Cohen received her M.S.N. degree in the Family Nurse Practitioner specialty from the Vanderbilt University School of Nursing before joining the faculty in 2001. Fellow nurse practitioners have said Cohen has a passion for serving the underserved and she is recognized for her ability to convey the importance of this mission to her students, and has the ability to explain the plight of her patients in a way that helps students understand the impact of socio-economics on patient conditions.

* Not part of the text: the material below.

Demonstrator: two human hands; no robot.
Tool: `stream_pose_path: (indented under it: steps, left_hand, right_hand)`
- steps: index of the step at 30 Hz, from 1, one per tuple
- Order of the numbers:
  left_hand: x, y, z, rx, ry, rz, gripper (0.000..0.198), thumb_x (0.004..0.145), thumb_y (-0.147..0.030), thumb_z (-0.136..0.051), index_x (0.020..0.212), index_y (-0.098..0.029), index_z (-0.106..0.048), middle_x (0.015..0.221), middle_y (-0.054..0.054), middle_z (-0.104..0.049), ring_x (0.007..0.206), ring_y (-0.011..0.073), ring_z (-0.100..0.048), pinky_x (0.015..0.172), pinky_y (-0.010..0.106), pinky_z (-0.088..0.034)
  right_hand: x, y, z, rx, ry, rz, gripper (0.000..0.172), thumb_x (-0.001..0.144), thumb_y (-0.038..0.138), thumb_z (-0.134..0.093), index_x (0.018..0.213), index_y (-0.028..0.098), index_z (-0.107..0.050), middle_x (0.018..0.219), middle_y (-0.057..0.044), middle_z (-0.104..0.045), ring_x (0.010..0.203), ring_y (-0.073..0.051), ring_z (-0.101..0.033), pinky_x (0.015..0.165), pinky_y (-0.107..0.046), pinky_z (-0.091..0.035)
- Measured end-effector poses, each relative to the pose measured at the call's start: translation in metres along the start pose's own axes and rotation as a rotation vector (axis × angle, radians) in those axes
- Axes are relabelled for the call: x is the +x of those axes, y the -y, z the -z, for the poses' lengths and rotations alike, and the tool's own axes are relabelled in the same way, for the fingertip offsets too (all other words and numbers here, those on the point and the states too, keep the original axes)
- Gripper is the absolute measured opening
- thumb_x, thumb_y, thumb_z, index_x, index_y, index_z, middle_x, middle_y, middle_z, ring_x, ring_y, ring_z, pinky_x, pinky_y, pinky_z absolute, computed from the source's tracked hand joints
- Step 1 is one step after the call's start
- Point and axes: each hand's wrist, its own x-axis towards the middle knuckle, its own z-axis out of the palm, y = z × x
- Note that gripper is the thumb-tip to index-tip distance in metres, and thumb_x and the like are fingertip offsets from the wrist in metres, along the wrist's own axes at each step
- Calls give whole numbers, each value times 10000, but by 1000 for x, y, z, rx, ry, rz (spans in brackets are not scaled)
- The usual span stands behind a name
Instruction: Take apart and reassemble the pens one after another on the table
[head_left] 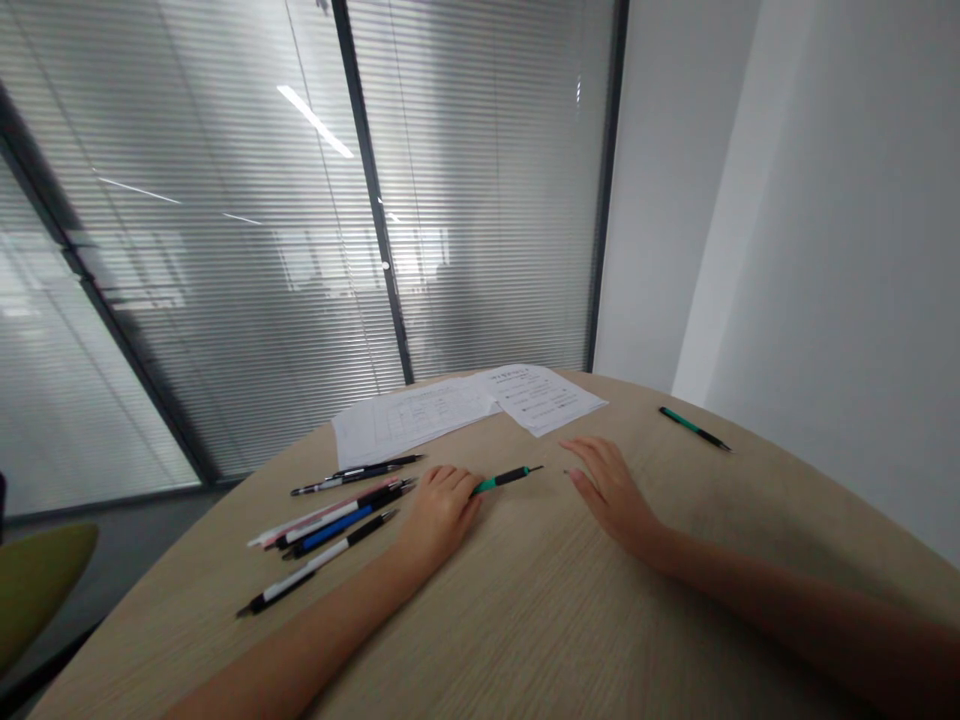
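My left hand (pixel 441 508) is closed around a green and black pen (pixel 504 480), which points right. A thin dark piece sticks out of the pen's black end. To the right, my right hand (pixel 611 500) is held just over the table, thumb and fingers apart. By its thumb tip is a tiny dark piece (pixel 566 472); whether it touches the thumb or lies on the table I cannot tell. Left of my left hand lie several pens, among them a blue and black pen (pixel 341 527) and a white and black pen (pixel 315 568).
Printed paper sheets (pixel 412 415) lie at the far side of the round wooden table (pixel 517 620). Another green and black pen (pixel 694 428) rests at the right. Beyond are a glass partition with blinds (pixel 480 200) and a white wall. A green chair (pixel 45 585) stands at the left.
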Motion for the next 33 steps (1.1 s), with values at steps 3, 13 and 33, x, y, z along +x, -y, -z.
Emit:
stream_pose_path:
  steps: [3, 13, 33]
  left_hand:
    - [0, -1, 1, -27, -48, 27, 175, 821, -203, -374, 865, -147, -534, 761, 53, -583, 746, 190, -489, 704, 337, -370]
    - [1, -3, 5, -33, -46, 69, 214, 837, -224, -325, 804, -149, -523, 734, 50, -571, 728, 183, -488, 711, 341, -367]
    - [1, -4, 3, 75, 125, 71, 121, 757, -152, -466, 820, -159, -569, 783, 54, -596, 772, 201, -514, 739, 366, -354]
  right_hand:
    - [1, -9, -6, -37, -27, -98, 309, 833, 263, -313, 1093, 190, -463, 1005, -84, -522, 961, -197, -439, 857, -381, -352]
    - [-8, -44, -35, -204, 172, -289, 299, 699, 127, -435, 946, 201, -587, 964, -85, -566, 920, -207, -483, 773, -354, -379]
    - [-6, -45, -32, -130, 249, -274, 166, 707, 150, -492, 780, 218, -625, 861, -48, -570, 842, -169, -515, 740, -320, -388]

•Karen D’Apolito, Ph.D., R.N., Neonatal Nurse Practitioner Program director, assistant professor of Nursing — Innovation in Educational Programming that has made a Significant Contribution to Teaching & Learning

D’Apolito joined the VUSN faculty in 1998 as director of the Neonatal Nurse Practitioner Program. In August 2000, under D’Apolito’s direction, the Neonatal Nurse Practitioner Program was changed from a traditional method of classroom teaching to a modified distance program. The move has allowed students to use the Internet to view live, video-streamed lectures being conducted at the school from home. D’Apolito has also used technology in innovative ways to connect with her students.

•Charlotte Covington, R.N., associate professor of Nursing — Teaching in the Lecture or Small Group Setting

Covington has been a member of the Nursing School faculty since 1993. She has been a family nurse practitioner for 15 years. She practices at the YWCA Domestic Violence Shelter in Nashville, where she recruits a small group of students who are interested in working with this patient population to educate them about the issues surrounding the women and children at the shelter. Students working with Covington have the opportunity to observe and assist her as she manages physical problems of the adult female and pediatric patients.